Task to carry out:
Whenever a line in the material below includes "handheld", copy that line.

Exercise material:
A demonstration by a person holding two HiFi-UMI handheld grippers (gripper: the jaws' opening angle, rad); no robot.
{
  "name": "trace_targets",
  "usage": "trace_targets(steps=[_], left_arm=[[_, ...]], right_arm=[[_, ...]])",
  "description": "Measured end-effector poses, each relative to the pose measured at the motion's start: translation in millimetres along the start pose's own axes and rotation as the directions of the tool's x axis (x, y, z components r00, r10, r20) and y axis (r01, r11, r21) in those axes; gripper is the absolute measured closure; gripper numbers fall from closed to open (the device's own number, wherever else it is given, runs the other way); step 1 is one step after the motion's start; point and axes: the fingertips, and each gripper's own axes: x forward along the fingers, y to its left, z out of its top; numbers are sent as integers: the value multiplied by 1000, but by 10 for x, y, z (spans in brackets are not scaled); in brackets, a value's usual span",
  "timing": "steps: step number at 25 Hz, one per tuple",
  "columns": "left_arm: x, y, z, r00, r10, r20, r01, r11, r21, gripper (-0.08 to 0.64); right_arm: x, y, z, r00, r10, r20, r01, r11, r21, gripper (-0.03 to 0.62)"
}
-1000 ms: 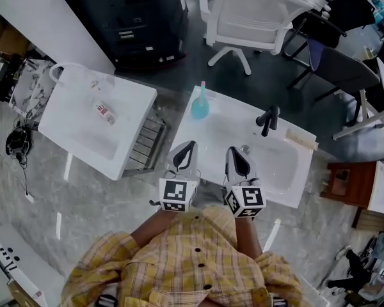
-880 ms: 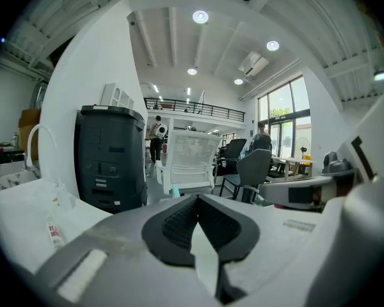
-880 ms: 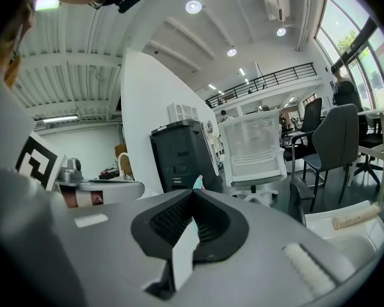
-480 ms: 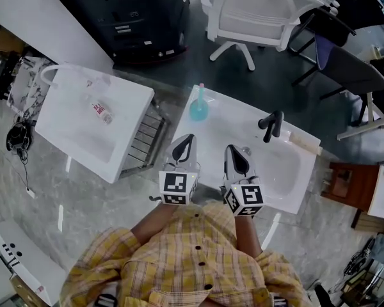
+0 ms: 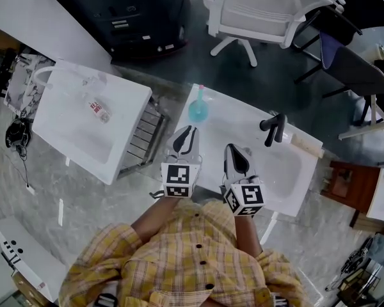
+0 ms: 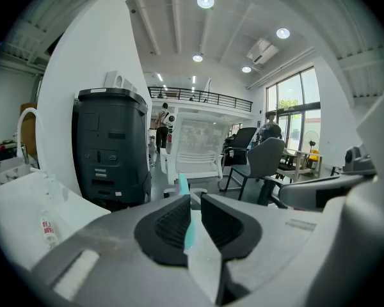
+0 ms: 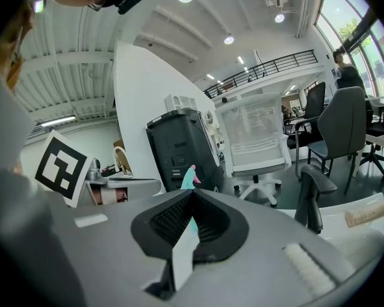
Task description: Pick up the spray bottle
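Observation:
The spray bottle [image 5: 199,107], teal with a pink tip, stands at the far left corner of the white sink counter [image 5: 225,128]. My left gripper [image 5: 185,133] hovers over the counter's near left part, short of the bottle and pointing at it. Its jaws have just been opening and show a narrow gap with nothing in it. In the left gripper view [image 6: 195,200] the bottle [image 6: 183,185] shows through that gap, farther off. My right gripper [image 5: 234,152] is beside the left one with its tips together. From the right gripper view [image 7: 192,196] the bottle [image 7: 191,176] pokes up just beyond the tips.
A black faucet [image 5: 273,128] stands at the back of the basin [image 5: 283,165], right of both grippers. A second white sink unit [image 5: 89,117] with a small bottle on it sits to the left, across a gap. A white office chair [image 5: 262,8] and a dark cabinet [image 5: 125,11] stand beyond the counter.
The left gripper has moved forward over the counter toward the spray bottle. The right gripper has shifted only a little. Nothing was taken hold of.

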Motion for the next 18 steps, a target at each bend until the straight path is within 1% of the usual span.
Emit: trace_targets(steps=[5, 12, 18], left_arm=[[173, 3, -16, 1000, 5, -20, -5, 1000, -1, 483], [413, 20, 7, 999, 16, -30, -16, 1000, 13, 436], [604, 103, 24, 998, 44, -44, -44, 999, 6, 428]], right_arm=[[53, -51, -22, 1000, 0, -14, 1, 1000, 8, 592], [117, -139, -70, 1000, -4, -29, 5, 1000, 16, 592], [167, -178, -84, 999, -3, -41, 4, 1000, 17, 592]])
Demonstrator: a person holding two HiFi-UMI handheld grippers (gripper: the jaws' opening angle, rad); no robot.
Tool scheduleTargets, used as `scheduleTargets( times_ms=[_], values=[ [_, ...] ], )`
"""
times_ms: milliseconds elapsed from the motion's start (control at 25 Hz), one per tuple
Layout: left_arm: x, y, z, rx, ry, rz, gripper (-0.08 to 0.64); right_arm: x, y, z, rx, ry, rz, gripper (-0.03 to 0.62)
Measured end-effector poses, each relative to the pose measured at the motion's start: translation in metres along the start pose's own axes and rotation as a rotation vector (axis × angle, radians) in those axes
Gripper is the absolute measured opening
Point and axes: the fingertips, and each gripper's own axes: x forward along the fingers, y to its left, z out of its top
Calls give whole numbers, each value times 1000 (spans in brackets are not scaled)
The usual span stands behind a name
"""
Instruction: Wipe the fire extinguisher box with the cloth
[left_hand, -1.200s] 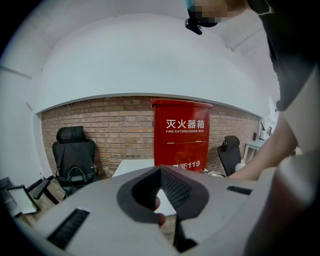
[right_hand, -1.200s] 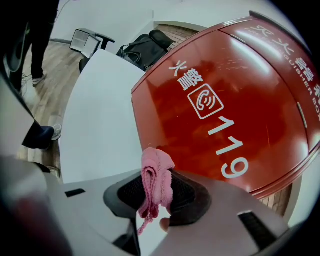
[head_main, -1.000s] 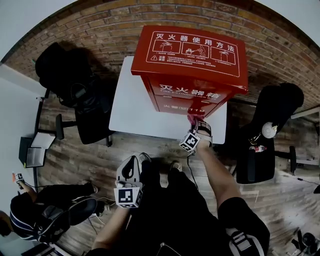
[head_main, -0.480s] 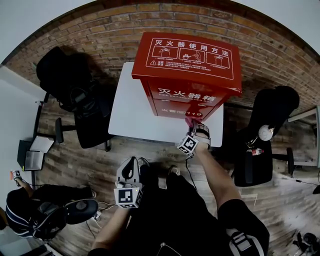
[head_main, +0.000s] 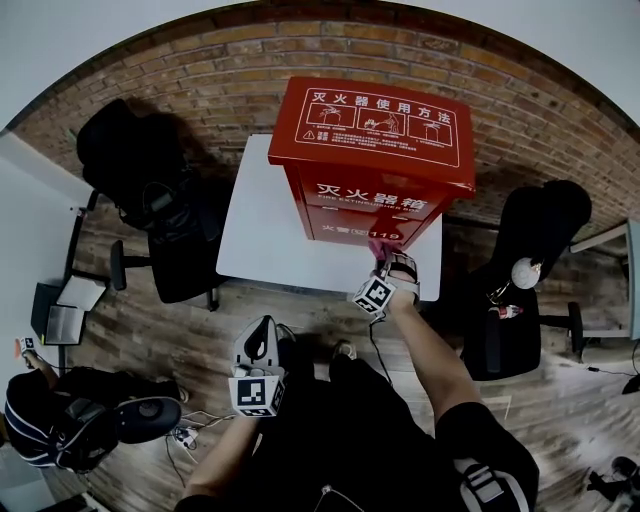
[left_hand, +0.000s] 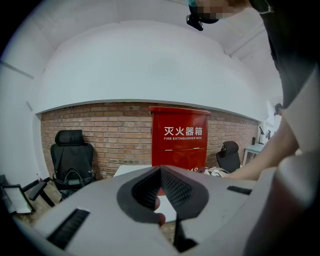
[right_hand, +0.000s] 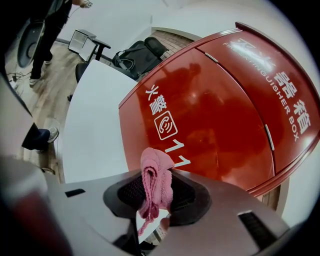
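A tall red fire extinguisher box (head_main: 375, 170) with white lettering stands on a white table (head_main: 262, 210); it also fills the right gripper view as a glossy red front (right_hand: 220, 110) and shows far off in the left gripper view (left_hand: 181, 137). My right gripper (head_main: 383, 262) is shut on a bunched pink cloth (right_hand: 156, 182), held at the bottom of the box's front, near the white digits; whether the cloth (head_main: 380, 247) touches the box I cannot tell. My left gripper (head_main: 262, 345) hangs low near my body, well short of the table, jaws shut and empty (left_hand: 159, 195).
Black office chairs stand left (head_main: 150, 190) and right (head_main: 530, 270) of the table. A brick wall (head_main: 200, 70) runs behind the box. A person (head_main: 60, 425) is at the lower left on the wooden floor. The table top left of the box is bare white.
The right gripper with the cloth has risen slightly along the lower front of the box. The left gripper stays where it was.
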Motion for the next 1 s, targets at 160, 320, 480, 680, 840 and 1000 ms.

Result below:
A demonstration by a person holding two HiFi-UMI handheld grippers (gripper: the jaws' opening angle, rad); no robot.
Demonstrator: a person holding two HiFi-UMI handheld grippers (gripper: the jaws' opening angle, rad); no robot.

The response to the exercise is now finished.